TRY IT>
For the records that follow, give the number of lines containing the word "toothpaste", with no added text.

++++

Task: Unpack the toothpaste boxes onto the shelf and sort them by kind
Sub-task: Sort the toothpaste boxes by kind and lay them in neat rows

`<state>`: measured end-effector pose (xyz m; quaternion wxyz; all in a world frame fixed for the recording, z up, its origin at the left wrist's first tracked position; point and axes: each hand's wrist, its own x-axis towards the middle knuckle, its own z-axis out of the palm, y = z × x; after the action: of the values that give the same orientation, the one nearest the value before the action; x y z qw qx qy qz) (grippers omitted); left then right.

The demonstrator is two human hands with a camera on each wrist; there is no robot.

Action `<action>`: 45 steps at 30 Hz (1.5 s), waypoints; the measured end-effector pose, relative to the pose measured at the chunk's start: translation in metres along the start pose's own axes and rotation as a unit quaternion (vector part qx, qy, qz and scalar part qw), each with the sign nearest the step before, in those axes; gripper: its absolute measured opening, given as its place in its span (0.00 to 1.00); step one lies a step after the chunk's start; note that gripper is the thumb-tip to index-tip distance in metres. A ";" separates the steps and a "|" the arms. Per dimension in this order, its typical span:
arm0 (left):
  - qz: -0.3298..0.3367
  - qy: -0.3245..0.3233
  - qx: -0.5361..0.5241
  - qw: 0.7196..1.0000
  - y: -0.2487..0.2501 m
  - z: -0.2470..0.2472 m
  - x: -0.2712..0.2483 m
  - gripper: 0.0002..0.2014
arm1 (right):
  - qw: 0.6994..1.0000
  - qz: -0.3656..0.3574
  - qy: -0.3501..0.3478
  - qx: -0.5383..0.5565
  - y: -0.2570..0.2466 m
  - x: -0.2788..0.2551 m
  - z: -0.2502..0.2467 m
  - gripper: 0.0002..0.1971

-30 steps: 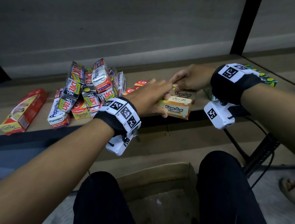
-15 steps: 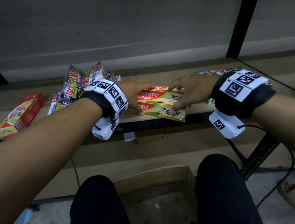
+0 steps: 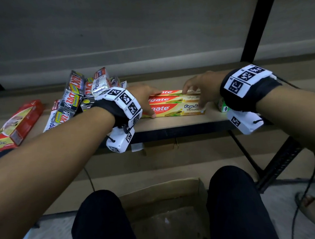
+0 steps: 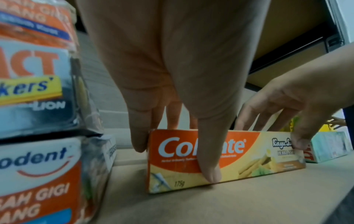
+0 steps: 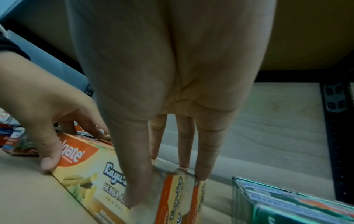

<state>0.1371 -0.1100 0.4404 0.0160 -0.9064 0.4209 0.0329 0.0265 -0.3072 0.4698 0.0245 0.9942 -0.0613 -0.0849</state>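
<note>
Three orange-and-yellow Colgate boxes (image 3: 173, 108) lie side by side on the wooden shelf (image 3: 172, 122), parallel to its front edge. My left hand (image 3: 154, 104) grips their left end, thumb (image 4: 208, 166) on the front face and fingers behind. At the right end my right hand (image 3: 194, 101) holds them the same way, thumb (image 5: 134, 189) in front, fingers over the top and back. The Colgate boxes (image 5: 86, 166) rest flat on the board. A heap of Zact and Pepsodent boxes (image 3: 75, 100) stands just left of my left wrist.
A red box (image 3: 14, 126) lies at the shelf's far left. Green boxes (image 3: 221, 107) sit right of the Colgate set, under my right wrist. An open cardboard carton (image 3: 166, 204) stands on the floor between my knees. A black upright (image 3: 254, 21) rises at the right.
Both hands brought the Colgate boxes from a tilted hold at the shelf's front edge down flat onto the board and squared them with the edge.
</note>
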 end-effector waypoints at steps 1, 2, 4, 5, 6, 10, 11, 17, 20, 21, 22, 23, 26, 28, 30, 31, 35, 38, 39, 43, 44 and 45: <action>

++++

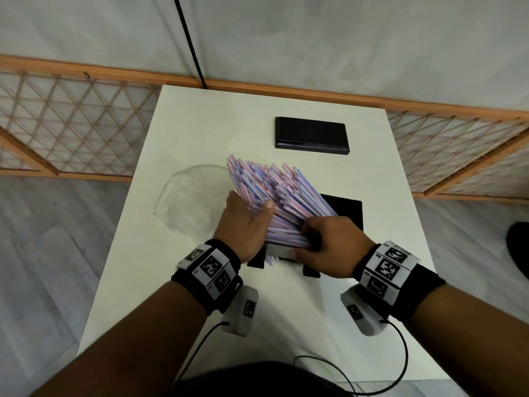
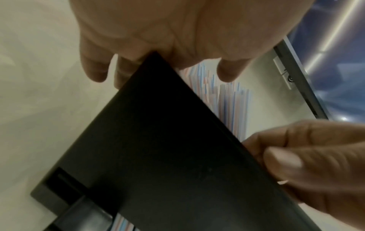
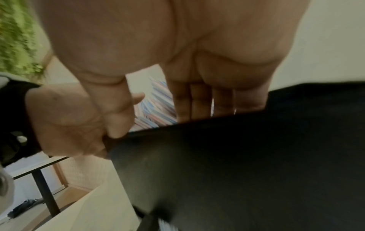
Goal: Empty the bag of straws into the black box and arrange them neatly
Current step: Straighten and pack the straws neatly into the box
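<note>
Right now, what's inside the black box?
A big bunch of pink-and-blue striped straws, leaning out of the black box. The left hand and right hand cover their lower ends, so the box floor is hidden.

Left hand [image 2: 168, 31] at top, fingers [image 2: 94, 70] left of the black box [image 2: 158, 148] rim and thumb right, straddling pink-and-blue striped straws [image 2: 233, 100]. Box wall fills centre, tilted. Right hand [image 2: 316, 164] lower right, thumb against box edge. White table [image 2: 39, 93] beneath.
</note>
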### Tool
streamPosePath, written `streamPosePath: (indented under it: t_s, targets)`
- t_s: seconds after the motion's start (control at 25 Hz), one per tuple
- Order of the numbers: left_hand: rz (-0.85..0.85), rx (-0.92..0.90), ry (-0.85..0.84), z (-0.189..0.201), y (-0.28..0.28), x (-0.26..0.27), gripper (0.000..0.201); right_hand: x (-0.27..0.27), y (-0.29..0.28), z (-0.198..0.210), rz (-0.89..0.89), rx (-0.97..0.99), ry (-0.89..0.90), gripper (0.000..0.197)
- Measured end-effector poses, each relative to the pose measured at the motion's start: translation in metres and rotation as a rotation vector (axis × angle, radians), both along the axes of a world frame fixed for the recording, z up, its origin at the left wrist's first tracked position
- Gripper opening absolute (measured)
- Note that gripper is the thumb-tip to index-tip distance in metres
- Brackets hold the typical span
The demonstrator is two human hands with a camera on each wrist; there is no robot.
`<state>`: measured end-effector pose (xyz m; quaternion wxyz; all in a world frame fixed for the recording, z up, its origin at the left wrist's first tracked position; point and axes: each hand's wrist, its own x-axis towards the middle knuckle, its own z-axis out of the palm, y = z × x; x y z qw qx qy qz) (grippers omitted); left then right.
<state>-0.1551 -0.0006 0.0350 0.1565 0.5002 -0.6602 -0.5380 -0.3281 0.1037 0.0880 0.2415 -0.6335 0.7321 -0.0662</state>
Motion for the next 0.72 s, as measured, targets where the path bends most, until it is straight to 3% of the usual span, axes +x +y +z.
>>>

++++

ANSWER SECTION>
2